If you've never been to Thailand before, but have heard stories about how cheap it is, I'd like to try to convey something of the reality of this for you. Allow me to use two common scenarios to illustrate.

Think about the last time you caught a taxi to the airport in a major Australian city - Sydney, Melbourne, Brisbane - take your pick (my apologies to our West Coast readers - I'm not being deliberately Coastist, I just have no recent experience of catching taxis in Perth).

Say you're in the Harbour City, staying with friends around the Eastern Suburbs, or Northern beaches (hi Anthony! Hi Lisa!); or you're at West End or Coorparoo in Bris Vegas (hi Nikki, howdy Burgo); or you're holidaying in charming St Kilda (no friends there yet, but I'm working on it). Now imagine you arrive at the airport, and you hand the cabbie a $50 note.

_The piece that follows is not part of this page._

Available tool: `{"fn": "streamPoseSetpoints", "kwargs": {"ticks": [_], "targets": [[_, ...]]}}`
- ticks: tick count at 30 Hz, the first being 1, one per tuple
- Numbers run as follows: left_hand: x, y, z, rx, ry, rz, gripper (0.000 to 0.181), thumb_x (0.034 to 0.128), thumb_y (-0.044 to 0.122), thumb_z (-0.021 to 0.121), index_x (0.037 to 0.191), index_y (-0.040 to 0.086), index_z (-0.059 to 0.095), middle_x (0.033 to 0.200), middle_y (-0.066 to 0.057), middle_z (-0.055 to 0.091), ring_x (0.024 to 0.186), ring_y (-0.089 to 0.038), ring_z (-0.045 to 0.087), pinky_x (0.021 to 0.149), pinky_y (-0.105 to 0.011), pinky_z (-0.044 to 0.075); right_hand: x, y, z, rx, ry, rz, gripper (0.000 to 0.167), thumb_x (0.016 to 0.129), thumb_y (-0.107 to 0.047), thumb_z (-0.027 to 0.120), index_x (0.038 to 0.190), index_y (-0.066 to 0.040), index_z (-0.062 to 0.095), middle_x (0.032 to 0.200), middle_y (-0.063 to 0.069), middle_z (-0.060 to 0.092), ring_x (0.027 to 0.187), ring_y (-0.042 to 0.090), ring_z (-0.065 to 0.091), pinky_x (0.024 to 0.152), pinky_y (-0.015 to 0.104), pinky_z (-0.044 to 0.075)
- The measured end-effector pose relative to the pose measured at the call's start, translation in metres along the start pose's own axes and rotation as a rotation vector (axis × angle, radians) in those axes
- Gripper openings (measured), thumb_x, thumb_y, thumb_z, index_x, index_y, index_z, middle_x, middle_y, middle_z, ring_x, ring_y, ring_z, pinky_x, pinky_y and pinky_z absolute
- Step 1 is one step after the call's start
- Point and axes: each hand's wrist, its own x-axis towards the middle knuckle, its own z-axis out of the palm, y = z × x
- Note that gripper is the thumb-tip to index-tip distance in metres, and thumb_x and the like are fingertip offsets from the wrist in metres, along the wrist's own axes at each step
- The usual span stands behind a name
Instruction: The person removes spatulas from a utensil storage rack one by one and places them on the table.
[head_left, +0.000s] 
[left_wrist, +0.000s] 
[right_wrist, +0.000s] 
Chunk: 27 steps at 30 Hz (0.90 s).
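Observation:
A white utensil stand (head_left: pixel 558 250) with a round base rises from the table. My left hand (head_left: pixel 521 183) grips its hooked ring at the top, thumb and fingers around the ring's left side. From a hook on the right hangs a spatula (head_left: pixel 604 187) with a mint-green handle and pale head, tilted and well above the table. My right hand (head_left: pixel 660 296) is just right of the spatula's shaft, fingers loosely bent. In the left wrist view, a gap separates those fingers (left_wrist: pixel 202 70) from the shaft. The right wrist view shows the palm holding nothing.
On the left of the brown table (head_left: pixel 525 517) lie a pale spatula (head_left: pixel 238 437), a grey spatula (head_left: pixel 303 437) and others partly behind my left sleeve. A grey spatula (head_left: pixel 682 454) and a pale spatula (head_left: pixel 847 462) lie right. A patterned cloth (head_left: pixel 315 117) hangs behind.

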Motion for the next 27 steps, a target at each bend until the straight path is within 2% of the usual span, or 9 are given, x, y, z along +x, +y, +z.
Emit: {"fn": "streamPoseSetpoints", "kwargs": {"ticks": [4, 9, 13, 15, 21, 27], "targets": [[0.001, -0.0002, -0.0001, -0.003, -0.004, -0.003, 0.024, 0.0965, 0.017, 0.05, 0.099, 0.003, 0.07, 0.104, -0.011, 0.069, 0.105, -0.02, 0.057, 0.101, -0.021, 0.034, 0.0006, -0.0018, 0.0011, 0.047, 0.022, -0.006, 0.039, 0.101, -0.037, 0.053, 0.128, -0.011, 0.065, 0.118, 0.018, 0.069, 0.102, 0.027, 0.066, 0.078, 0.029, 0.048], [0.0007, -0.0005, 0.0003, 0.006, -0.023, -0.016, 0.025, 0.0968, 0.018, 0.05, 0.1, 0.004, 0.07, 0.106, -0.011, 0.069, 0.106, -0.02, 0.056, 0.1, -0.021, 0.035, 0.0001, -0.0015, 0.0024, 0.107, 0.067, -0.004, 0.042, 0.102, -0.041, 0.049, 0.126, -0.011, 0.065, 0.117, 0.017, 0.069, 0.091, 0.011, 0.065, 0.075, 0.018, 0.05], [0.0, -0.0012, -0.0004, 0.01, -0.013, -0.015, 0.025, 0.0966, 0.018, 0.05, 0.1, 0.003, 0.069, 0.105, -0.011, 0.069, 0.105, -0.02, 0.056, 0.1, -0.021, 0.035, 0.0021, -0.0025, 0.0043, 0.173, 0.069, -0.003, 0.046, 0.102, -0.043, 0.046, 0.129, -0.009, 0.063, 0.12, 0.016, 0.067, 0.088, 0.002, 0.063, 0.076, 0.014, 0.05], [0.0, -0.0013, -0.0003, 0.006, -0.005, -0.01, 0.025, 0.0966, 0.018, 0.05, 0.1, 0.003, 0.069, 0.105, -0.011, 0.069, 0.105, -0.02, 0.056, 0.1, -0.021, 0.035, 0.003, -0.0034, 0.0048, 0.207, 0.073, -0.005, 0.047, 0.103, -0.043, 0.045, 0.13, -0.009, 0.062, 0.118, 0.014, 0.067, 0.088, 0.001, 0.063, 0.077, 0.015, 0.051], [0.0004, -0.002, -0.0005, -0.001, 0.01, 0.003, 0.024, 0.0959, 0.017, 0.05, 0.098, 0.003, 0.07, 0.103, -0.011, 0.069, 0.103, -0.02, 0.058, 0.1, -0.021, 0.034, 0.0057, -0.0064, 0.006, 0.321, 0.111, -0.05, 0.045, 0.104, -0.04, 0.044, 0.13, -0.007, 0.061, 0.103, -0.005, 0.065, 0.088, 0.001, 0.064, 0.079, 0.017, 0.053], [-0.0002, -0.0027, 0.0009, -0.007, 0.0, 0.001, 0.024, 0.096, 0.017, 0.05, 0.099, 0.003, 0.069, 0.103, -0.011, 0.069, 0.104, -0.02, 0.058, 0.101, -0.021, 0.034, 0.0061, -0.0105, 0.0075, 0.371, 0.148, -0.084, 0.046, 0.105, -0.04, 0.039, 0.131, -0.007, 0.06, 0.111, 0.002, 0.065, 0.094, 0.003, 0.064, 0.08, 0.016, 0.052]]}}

If you're in Brisbane, you may get away with it, depending on what the traffic and roadworks were like on the day. If you're in Sydney or Melbourne, you'd be lucky to get out of the cab alive.

Now take that same 30-45 minute ride in Bangkok, from Sukhumvit or Siarm. You hand the driver a 1,000 Baht note (about AU$35) and you'll get an objection just as vigorous, albeit less violent, though for the opposite reason.

He can't possibly give you change from a 1,000 for the 2-300 Baht fare (about AU$7-10). You better come up with something smaller or you'll be giving him a very large tip (snaps to Kirsty by the way, who told me to make sure I had some small change in Baht for the taxi when I arrived in Bangkok - thanks pet!).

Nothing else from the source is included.